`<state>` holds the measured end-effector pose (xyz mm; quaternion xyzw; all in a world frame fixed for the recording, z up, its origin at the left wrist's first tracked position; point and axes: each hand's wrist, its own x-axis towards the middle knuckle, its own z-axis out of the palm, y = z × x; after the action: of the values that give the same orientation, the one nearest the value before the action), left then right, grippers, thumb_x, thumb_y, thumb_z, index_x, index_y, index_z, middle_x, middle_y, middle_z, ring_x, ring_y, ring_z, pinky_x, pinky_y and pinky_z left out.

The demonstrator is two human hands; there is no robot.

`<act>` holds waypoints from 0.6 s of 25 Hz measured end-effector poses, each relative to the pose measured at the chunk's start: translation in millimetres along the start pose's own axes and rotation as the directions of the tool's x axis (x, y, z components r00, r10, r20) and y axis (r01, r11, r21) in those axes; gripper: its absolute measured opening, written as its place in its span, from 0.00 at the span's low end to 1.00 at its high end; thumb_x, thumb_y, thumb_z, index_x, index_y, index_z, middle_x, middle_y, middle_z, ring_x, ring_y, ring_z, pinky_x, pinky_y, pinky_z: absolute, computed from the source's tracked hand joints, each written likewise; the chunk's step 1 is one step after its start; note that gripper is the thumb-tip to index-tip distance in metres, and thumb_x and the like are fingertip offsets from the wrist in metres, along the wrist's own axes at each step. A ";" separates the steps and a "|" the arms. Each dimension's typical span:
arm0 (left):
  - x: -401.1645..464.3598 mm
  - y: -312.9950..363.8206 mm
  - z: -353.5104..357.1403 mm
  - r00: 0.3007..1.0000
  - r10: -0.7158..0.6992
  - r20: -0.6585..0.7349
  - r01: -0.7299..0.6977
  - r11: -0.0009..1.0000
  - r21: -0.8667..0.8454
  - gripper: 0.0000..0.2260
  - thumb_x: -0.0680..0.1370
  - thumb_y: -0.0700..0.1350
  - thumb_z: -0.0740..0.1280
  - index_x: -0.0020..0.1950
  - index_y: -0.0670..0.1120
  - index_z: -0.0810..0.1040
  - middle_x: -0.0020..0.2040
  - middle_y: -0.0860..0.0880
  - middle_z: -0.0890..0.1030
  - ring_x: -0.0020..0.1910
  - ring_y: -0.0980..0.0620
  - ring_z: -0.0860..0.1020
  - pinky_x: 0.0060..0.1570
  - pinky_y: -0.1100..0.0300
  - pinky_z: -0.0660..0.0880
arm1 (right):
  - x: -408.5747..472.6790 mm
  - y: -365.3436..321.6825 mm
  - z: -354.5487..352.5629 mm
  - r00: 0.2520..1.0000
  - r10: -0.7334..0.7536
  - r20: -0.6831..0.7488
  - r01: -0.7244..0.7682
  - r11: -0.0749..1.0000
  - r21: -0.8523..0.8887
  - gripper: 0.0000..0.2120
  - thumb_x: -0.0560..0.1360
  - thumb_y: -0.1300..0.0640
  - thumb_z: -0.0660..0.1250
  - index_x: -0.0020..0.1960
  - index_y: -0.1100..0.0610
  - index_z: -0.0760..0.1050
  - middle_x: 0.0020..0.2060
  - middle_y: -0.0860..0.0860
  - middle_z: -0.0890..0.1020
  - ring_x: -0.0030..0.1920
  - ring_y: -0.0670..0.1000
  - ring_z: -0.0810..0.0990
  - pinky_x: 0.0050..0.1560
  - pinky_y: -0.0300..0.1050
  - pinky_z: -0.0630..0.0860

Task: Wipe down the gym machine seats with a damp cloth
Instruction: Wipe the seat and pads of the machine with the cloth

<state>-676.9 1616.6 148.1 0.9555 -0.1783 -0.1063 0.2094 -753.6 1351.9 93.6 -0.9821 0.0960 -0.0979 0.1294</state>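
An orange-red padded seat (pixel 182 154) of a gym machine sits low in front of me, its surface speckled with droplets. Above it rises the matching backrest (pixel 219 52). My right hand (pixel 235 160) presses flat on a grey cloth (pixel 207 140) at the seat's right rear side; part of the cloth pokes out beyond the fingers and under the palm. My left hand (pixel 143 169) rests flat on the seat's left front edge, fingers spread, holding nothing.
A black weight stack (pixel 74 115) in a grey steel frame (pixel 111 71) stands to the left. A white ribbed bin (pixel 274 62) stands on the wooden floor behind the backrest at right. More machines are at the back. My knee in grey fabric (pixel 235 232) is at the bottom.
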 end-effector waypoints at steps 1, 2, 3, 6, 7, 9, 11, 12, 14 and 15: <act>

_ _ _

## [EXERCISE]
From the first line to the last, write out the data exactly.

## [EXERCISE ANSWER]
`<state>` holds the measured end-effector pose (xyz mm; quaternion xyzw; all in a world frame fixed for the recording, z up, its origin at the left wrist's first tracked position; point and axes: each hand's wrist, its own x-axis towards the middle knuckle, its own z-axis out of the palm, y = z × x; after the action: of the values that give the same orientation, the one nearest the value before the action), left then right, grippers, thumb_x, thumb_y, thumb_z, index_x, index_y, index_z, middle_x, middle_y, middle_z, ring_x, ring_y, ring_z, pinky_x, pinky_y and pinky_z left out.

The demonstrator is two human hands; there is no robot.

`<act>` holds waypoints from 0.6 s of 25 Hz measured end-effector poses, each relative to the pose measured at the chunk's start: translation in millimetres along the start pose's own axes and rotation as the directions of the tool's x axis (x, y, z components r00, r10, r20) and y axis (r01, r11, r21) in those axes; gripper: its absolute measured opening, written as its place in its span, from 0.00 at the span's low end to 1.00 at its high end; thumb_x, thumb_y, thumb_z, index_x, index_y, index_z, middle_x, middle_y, middle_z, ring_x, ring_y, ring_z, pinky_x, pinky_y, pinky_z: absolute, computed from the source's tracked hand joints, each written likewise; the chunk's step 1 is one step after its start; note that gripper is the thumb-tip to index-tip distance in metres, and thumb_x and the like are fingertip offsets from the wrist in metres, along the wrist's own axes at each step. A ";" separates the steps and a "|" the arms. Each dimension's typical span:
arm0 (left):
  - x: -401.1645..464.3598 mm
  - y: -312.9950..363.8206 mm
  - z: -353.5104..357.1403 mm
  - r00: 0.3007..1.0000
  - r10: -0.7158..0.6992
  - r20: -0.6585..0.7349
  - r01: -0.7299..0.6977
  - r11: -0.0009..1.0000
  - r21: -0.8667..0.8454
  - gripper: 0.0000..0.2260
  - thumb_x: -0.0680..0.1370
  - thumb_y: -0.0700..0.1350
  - thumb_z: -0.0740..0.1280
  - index_x: -0.0020..0.1950
  - index_y: -0.0670..0.1120
  - index_z: -0.0810..0.1040
  - middle_x: -0.0020..0.2040
  - middle_y: -0.0860..0.0880
  - middle_z: -0.0890..0.1030
  - ring_x: -0.0020..0.1910
  - ring_y: -0.0980..0.0620
  - ring_z: -0.0860..0.1020
  - pinky_x: 0.0060..0.1570
  - pinky_y: -0.1100..0.0300
  - pinky_z: -0.0660..0.0880
arm1 (right):
  - x: -408.5747..472.6790 mm
  - y: -365.3436..321.6825 mm
  - z: -354.5487..352.5629 mm
  - r00: 0.2520..1.0000
  - r10: -0.7334..0.7536
  - r20: -0.6831..0.7488
  - r01: -0.7244..0.7682
  - r11: -0.0749..1.0000
  - r21: -0.8523..0.8887
  - gripper: 0.0000..0.2120
  - thumb_x: -0.0560..0.1360
  - thumb_y: -0.1300..0.0640
  - thumb_z: -0.0660..0.1250
  - index_x: -0.0020..0.1960
  - index_y: -0.1100..0.0610
  - index_z: -0.0760..0.1050
  - middle_x: 0.0020..0.2060
  - middle_y: -0.0860..0.0860
  - middle_z: -0.0890..0.1020
  - ring_x: -0.0030..0.1920
  - ring_y: -0.0670..0.1000
  - ring_z: -0.0810..0.0990
  - pinky_x: 0.0050..0.1560
  - pinky_y: -0.0300..0.1050
  - pinky_z: -0.0630..0.0860

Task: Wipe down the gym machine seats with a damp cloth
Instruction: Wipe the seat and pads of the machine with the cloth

<state>-676.9 1616.6 148.1 0.9555 -0.1783 -0.1063 0.2094 -753.6 1351.9 93.6 -0.9821 0.0960 -0.0979 0.1294</state>
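An orange-red padded seat (pixel 182 154) of a gym machine sits low in front of me, its surface speckled with droplets. Above it rises the matching backrest (pixel 219 52). My right hand (pixel 235 160) presses flat on a grey cloth (pixel 207 140) at the seat's right rear side; part of the cloth pokes out beyond the fingers and under the palm. My left hand (pixel 143 169) rests flat on the seat's left front edge, fingers spread, holding nothing.
A black weight stack (pixel 74 115) in a grey steel frame (pixel 111 71) stands to the left. A white ribbed bin (pixel 274 62) stands on the wooden floor behind the backrest at right. More machines are at the back. My knee in grey fabric (pixel 235 232) is at the bottom.
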 end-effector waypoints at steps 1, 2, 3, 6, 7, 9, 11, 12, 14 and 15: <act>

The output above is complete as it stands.